Frescura C, Basso C, Thiene G, Corrado D, Pennelli T, Angelini A, Daliento L
Department of Pathology, University of Padua Medical School, Italy.
Hum Pathol. 1998 Jul;29(7):689-95. doi: 10.1016/s0046-8177(98)90277-5.
Coronary arteries anomalies may be part of complex congenital malformations of the heart or be an isolated defect. In our anatomic collection of congenital heart disease, an isolated anomalous origin of coronary arteries was observed in 27 of 1,200 specimens (2.2%): left coronary artery from pulmonary trunk in five, origin from the wrong aortic sinus in 12 (both right and left coronary artery from the right sinus in four and from the left sinus in seven, left coronary artery from the posterior sinus in one), left circumflex branch from right aortic sinus or from very proximal right coronary artery in three, high takeoff of right coronary artery in three, stenosis of the coronary ostia attributable to valvelike ridge in four. In 16 (59%) patients (12 males and 4 females, age ranging from 2 months to 53 years; median, 14), the final outcome was sudden death; it occurred in all cases of left coronary artery origin from right aortic sinus, in 43% of right coronary artery origin from left aortic sinus, and in 40% of the left coronary artery from the pulmonary trunk. Sudden death was precipitated by effort in eight (50%) and was the first manifestation of the disease in eight (50%); previous symptoms consisted of recurrent syncope in four, palpitations in three, and chest pain in one. Five patients who died suddenly during effort were athletes. In conclusion, (1) more than half of our postmortem cases with anomalous origin of coronary arteries died suddenly, (2) all but two patients with sudden death had anomalous coronary artery origin from the aorta itself, (3) the fatal event was frequently precipitated by effort, (4) palpitations, syncope, and ventricular arrhythmias were the only prodromic symptoms and signs. Recognition during life of these coronary anomalies, by the use of noninvasive procedures, is mandatory to prevent the risk of sudden death and to plan surgical correction if clinically indicated.

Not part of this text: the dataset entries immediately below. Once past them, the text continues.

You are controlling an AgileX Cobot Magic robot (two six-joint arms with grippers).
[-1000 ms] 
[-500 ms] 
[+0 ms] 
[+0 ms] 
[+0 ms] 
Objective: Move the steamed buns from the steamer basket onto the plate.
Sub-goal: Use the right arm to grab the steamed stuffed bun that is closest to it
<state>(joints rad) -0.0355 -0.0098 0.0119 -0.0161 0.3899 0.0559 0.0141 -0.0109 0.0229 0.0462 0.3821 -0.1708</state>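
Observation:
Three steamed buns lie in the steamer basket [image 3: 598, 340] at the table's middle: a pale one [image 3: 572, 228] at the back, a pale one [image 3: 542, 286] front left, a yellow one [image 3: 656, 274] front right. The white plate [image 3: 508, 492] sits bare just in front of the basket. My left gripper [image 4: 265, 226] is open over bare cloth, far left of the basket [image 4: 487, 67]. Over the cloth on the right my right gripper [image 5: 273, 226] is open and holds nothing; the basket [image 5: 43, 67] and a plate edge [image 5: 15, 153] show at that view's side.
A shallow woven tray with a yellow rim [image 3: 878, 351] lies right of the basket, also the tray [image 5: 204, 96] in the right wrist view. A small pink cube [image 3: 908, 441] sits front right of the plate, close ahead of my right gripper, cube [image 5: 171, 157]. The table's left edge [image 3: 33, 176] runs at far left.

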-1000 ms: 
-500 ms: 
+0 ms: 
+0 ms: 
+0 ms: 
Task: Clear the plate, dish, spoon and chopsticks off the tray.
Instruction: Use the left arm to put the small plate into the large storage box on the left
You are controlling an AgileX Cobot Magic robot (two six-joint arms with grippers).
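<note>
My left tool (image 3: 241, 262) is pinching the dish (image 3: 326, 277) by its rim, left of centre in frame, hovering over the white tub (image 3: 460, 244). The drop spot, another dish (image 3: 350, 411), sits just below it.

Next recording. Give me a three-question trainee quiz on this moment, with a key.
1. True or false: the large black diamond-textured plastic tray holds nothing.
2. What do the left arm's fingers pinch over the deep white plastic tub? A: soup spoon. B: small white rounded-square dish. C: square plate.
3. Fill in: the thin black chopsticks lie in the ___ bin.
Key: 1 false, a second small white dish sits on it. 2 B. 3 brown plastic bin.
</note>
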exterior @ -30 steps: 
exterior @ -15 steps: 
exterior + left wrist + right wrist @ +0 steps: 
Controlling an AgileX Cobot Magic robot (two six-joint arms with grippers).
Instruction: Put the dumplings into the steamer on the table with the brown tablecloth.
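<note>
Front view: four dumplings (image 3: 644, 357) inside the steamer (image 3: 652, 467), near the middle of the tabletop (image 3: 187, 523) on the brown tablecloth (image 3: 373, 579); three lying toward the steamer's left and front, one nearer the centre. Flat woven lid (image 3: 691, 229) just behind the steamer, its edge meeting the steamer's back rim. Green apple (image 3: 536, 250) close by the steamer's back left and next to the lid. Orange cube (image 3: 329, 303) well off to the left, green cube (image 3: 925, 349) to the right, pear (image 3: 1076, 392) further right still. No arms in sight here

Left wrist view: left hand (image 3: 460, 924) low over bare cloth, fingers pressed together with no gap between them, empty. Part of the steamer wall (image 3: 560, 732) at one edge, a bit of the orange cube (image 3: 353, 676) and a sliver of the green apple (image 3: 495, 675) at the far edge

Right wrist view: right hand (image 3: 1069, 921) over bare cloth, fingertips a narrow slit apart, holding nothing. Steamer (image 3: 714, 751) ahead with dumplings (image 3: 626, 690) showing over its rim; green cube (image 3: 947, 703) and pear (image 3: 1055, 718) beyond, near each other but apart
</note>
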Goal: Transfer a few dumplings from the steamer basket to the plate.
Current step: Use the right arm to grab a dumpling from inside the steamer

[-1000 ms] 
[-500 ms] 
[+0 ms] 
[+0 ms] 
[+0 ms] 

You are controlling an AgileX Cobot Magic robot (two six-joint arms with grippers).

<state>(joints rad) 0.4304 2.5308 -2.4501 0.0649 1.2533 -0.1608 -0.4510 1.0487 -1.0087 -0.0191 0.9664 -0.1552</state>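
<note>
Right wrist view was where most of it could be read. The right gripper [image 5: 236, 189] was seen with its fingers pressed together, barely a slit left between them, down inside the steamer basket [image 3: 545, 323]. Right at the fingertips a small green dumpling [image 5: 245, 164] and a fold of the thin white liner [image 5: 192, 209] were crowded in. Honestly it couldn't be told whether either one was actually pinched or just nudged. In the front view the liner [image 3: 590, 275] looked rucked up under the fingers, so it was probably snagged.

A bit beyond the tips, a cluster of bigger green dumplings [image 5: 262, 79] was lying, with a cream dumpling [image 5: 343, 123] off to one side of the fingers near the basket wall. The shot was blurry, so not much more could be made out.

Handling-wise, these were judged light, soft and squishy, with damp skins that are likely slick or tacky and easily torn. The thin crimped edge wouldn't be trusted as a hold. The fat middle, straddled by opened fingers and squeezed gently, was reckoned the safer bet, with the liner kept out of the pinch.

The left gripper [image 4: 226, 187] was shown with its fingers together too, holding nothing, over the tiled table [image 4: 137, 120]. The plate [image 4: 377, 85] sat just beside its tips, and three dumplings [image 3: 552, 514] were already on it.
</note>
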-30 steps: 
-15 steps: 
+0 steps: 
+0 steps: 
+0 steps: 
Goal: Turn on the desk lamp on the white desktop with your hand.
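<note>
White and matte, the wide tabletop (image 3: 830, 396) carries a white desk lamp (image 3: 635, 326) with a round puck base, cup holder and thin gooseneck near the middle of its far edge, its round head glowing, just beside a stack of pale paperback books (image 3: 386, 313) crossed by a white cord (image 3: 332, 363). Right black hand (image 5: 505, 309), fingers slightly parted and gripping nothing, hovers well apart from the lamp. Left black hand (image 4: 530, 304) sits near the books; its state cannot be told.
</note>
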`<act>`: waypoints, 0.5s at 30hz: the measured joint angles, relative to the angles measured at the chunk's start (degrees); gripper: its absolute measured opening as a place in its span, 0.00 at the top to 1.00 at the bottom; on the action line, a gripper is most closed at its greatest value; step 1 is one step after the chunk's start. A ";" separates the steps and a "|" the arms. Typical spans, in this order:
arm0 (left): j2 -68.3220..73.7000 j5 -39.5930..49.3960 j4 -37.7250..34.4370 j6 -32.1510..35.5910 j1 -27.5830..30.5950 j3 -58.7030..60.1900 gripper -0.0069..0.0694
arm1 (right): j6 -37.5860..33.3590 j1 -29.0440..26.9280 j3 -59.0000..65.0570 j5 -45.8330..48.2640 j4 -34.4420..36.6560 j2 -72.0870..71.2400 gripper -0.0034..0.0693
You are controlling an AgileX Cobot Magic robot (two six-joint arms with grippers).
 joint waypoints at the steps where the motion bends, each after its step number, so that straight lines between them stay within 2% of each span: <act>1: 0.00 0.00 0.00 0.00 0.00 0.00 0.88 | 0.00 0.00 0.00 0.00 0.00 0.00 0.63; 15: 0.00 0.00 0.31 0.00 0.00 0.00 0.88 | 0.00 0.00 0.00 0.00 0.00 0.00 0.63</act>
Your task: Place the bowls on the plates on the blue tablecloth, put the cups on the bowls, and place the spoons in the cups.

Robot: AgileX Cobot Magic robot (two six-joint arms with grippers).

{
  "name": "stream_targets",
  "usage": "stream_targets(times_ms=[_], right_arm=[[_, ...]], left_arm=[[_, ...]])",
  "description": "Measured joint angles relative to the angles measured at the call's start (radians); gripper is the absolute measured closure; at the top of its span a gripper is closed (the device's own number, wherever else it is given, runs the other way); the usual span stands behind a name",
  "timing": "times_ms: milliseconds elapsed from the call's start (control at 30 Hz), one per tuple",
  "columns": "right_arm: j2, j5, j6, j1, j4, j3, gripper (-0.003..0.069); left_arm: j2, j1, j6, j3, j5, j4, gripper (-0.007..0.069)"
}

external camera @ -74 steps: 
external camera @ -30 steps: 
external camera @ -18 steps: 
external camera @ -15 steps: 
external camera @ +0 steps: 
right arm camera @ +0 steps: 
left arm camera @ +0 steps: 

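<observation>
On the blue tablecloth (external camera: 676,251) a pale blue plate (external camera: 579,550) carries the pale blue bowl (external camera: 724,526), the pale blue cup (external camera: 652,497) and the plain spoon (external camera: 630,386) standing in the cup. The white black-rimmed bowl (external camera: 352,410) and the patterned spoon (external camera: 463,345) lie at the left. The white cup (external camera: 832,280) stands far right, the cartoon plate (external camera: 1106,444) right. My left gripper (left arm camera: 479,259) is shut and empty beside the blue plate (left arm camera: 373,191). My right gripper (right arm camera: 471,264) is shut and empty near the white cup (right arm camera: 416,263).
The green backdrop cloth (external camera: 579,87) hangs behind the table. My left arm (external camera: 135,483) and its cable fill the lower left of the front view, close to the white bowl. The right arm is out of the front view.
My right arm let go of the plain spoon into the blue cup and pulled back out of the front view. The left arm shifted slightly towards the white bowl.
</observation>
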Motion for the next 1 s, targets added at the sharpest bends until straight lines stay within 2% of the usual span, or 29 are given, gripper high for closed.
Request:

冠状动脉异常可能是复杂先天性心脏畸形的一部分,也可能是孤立性缺陷。在我们收集的先天性心脏病解剖标本中,1200例标本中有27例(2.2%)观察到孤立性冠状动脉异常起源:5例左冠状动脉起源于肺动脉干,12例起源于错误的主动脉窦(4例左右冠状动脉均起源于右窦,7例起源于左窦,1例左冠状动脉起源于后窦),3例左旋支起源于右主动脉窦或非常靠近右冠状动脉起始处,3例右冠状动脉高位起始,4例冠状动脉开口因瓣膜样嵴而狭窄。16例(59%)患者(12例男性,4例女性,年龄2个月至5岁;中位数14岁)最终结局为猝死;所有左冠状动脉起源于右主动脉窦的病例均发生猝死,43%右冠状动脉起源于左主动脉窦的病例以及40%左冠状动脉起源于肺动脉干的病例发生猝死。8例(50%)猝死由用力诱发,8例(50%)为疾病首发表现;既往症状包括4例反复晕厥、3例心悸和1例胸痛。5例在用力过程中猝死的患者为运动员。总之,(1)我们尸检的冠状动脉异常起源病例中,超过一半突然死亡;(2)除2例猝死患者外,所有患者冠状动脉均起源于主动脉本身异常;(3)致命事件常由用力诱发;(4)心悸、晕厥和室性心律失常是仅有的前驱症状和体征。通过无创检查在生前识别这些冠状动脉异常,对于预防猝死风险以及在临床指征明确时规划手术矫正至关重要。